Figure 4 illustrates one example of an architecture for a trained machine learning model for predicting gestational age from blind sweep ultrasound data. In the example illustrated in Figure 4, feature extraction from each frame of ultrasound sweep data is performed using a RESNET50 architecture. During training, the RESNET50 is initialized using weights pretrained on the ImageNet dataset. Each feature vectorxt with dimension 2048 is used as input to our Weighted Average Attention Layer where a score w [0-1] is assigned to a frame using two fully connected layers (W, V). The dimension of each feature vector is reduced to 128 using a fully connected layer (Q). We use the scores to compute a weighted sum vector a which summarizes any input sequence with variable number of frames. Finally, a fully connected layer (P) estimates the gestational age.

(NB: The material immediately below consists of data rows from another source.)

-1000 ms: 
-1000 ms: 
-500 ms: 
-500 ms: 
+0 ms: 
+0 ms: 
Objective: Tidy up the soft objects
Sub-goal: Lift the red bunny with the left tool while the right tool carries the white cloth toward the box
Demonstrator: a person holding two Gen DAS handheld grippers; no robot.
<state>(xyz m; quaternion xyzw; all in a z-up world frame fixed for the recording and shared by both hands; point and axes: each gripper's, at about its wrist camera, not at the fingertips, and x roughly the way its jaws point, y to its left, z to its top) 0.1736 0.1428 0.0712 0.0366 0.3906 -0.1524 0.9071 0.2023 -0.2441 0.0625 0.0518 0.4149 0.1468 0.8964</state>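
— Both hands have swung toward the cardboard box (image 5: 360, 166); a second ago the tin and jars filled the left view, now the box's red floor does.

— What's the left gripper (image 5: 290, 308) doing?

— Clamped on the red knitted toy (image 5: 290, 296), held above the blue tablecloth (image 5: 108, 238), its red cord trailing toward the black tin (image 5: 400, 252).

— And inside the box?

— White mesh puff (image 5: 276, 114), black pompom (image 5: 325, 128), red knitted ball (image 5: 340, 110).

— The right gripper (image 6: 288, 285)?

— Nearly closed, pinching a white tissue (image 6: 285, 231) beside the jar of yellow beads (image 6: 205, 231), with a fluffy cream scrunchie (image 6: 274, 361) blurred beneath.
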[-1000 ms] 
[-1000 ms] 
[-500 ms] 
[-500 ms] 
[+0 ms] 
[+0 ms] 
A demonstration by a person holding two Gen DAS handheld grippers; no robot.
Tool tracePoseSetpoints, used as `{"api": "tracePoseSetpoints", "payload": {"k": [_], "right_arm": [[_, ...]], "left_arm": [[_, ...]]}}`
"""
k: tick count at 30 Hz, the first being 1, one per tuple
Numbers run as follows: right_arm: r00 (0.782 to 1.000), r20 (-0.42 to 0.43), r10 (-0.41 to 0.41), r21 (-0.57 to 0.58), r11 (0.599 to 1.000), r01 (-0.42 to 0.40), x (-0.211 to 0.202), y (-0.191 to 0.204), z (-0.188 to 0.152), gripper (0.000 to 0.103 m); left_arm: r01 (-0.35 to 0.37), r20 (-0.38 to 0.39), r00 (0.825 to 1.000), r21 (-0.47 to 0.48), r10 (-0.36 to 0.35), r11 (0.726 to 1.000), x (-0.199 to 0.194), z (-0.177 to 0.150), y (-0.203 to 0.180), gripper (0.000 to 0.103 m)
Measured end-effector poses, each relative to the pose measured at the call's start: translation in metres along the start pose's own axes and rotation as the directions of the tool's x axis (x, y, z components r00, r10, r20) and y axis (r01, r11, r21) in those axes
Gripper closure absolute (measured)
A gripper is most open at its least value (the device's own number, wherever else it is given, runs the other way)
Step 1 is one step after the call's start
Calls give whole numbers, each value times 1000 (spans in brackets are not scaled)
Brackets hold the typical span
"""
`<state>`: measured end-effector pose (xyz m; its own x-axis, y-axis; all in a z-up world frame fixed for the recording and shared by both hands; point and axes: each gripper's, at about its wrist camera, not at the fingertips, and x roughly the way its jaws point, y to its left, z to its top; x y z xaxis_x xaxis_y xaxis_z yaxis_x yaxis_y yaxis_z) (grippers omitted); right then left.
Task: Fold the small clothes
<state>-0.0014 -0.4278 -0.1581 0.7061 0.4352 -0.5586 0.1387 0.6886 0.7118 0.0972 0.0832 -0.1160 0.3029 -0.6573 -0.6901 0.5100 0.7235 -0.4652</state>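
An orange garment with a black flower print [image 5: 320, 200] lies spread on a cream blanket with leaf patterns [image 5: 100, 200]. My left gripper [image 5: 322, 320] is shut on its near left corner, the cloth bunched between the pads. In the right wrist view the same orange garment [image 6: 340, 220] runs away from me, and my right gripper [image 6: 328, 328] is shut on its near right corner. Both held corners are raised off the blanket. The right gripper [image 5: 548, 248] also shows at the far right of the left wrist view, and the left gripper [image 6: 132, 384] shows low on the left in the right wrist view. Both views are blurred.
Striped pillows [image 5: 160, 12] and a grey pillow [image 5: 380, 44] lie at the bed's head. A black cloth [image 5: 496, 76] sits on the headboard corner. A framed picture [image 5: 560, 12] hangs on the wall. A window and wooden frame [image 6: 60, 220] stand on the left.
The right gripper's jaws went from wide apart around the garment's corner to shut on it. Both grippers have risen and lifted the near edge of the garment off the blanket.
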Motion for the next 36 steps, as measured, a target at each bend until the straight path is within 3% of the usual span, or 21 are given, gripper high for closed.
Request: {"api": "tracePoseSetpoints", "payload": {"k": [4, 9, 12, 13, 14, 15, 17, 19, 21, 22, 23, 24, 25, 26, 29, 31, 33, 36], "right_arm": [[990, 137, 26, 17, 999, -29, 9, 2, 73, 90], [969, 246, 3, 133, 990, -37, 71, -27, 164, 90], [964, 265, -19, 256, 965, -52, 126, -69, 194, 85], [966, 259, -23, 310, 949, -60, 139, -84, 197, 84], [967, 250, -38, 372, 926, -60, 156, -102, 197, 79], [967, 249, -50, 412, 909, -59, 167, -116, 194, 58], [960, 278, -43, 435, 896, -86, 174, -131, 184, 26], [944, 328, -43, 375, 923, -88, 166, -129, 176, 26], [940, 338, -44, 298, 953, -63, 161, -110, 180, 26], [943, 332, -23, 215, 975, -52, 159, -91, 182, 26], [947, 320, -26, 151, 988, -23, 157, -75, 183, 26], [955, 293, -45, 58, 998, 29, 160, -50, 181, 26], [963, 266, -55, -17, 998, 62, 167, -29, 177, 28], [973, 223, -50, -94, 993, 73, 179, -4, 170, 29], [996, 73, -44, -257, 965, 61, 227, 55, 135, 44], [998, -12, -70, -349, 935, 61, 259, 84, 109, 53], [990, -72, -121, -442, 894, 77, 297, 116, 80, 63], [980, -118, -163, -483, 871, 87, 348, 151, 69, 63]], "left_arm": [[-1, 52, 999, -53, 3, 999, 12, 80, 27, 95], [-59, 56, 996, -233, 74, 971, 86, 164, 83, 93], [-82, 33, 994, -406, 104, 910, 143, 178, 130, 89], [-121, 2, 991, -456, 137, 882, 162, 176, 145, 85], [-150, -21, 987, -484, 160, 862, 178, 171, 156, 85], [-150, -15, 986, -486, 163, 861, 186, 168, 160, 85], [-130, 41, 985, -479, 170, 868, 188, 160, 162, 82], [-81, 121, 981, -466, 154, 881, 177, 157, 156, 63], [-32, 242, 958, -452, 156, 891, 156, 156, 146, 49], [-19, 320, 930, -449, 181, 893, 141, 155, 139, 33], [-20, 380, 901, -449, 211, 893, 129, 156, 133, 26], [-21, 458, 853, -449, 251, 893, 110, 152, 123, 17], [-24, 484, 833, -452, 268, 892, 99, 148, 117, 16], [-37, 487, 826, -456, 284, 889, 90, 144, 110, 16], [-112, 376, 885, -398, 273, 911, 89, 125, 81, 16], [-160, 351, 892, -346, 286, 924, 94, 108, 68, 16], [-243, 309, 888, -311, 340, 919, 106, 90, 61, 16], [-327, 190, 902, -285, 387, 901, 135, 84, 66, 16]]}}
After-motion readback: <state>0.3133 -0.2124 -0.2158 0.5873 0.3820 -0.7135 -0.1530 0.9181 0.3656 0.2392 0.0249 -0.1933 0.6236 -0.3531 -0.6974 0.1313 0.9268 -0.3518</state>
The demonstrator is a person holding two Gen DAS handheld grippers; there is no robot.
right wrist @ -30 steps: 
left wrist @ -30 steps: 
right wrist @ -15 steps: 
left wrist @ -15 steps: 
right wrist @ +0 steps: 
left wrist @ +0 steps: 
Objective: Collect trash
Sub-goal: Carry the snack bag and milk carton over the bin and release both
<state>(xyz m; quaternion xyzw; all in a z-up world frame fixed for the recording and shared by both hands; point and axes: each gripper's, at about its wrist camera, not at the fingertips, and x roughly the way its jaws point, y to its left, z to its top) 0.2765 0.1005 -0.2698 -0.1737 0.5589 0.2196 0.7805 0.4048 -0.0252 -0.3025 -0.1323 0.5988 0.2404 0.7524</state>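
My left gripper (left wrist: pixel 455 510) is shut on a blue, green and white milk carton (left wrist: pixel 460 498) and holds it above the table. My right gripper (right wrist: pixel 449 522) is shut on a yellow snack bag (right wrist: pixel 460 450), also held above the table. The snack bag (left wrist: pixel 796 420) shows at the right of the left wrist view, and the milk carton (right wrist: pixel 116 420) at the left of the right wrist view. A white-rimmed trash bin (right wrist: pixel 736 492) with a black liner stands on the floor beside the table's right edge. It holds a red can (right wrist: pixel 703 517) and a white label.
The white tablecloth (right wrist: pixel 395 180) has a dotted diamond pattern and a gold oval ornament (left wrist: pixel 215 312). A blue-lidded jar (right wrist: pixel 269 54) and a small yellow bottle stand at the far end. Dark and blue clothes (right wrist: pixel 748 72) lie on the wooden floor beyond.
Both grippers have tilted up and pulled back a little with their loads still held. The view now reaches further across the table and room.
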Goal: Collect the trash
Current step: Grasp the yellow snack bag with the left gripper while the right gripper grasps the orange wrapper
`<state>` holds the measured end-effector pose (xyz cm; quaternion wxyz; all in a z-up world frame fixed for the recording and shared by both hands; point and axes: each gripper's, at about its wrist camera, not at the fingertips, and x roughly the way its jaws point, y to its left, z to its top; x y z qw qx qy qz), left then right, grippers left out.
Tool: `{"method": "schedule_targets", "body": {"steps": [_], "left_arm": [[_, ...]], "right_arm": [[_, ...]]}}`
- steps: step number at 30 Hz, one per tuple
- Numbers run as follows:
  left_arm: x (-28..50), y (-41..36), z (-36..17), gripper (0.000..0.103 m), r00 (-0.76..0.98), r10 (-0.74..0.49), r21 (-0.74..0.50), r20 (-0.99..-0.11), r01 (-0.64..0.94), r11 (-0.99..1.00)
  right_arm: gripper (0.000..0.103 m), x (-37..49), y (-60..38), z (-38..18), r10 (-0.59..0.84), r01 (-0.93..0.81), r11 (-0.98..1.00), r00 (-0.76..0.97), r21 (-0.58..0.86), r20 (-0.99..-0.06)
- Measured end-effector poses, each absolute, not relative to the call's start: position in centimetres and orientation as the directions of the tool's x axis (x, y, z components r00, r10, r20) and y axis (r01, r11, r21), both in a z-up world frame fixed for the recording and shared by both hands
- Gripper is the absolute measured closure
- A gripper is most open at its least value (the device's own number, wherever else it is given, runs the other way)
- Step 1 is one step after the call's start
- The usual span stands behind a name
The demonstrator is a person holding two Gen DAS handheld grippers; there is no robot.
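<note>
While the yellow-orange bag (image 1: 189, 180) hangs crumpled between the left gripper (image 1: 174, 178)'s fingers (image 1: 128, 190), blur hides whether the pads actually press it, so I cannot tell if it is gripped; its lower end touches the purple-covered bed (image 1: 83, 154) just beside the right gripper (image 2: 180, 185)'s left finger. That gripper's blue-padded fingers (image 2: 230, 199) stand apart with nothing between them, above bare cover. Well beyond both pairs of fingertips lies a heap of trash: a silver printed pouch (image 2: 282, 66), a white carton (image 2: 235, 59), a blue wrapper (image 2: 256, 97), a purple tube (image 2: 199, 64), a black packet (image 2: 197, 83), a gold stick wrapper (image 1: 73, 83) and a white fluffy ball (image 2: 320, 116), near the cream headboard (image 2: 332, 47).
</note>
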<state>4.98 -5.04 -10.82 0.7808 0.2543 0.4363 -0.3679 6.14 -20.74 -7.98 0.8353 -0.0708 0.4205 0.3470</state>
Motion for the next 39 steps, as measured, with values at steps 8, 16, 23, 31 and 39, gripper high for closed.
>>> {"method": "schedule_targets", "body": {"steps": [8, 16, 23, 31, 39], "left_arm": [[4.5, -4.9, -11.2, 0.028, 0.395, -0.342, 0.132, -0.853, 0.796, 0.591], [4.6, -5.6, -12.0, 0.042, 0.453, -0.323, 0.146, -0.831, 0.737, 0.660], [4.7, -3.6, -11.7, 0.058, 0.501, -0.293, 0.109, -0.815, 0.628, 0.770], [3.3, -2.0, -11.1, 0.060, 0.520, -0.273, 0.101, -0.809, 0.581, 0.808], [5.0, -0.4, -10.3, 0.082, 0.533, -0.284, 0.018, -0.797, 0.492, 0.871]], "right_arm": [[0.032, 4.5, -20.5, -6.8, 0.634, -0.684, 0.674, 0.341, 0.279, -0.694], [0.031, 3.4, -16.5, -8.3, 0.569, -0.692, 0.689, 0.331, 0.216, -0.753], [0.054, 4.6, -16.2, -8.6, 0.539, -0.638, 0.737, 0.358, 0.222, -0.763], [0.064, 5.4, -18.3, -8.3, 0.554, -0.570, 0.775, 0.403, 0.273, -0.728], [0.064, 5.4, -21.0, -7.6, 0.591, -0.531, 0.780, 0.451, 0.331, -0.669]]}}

Figure 5 illustrates the gestational age distribution of the training and testing sets. Figure 6 is a graphical representation of a participant visit and ultrasound data collection in the FAMLI study. Step 5 (novice acquisition) began in June 2020 at the Zambia sites only.

Section 3: Supplemental Tables

Table 4: Ultrasound Devices Used

Each participant study visit involves data collection with both a commercial and low-cost device. We limited the test sets to a single device (Main test set and IVF test set has commercial device only; Novice test set has low-cost device only). We did not impose this limitation on the training and tuning sets (i.e., during training a single participant study could contribute blind sweep cineloops from two devices.) Butterfly = Butterfly Network, Inc Guilford, CT, USA; GE = General Electric Healthcare, Zipf, Austria; Sonosite = Sonosite Inc, Bothell, WA, USA.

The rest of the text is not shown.